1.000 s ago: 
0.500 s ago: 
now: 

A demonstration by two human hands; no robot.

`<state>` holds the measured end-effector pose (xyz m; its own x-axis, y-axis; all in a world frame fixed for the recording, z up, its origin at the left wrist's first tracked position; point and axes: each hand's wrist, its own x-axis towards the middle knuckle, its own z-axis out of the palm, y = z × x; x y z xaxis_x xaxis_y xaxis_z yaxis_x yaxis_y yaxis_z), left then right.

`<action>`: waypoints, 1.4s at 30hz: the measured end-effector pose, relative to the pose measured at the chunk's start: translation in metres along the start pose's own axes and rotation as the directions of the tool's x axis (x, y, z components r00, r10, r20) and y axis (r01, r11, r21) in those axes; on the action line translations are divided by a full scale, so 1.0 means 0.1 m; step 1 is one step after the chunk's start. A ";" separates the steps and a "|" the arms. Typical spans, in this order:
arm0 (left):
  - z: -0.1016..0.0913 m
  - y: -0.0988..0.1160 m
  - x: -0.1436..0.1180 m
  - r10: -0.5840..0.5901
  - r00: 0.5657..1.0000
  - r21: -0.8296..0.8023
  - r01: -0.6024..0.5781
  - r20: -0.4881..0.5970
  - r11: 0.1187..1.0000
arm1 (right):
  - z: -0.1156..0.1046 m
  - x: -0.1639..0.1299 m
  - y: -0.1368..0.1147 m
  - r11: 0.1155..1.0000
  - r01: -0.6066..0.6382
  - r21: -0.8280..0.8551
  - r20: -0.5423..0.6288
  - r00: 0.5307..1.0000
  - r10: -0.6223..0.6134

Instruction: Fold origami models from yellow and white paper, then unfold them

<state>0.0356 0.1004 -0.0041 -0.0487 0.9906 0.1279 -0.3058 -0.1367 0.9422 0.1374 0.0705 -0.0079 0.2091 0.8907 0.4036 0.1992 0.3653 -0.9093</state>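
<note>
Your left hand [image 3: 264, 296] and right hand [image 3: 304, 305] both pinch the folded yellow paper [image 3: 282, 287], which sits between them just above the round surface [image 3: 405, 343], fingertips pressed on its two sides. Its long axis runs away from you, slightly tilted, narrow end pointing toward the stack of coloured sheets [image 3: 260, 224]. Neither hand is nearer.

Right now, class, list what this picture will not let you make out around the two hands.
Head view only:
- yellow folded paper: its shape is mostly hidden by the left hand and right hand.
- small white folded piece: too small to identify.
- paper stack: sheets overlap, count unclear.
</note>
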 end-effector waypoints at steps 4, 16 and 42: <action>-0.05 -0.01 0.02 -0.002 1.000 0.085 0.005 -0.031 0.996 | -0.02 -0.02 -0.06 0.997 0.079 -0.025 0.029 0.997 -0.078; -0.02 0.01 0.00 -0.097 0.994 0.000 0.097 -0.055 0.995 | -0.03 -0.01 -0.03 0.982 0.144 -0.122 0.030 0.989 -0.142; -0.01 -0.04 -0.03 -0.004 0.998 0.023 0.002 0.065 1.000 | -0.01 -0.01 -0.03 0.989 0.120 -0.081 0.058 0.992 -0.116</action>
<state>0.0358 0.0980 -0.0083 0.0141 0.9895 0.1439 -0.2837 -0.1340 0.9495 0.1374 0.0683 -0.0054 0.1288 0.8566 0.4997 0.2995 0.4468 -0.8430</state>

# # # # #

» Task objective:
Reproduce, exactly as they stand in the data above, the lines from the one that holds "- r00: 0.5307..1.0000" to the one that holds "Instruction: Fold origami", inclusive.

» Answer to this exercise:
  - r00: 0.5307..1.0000
  - r10: -0.6223..0.6134

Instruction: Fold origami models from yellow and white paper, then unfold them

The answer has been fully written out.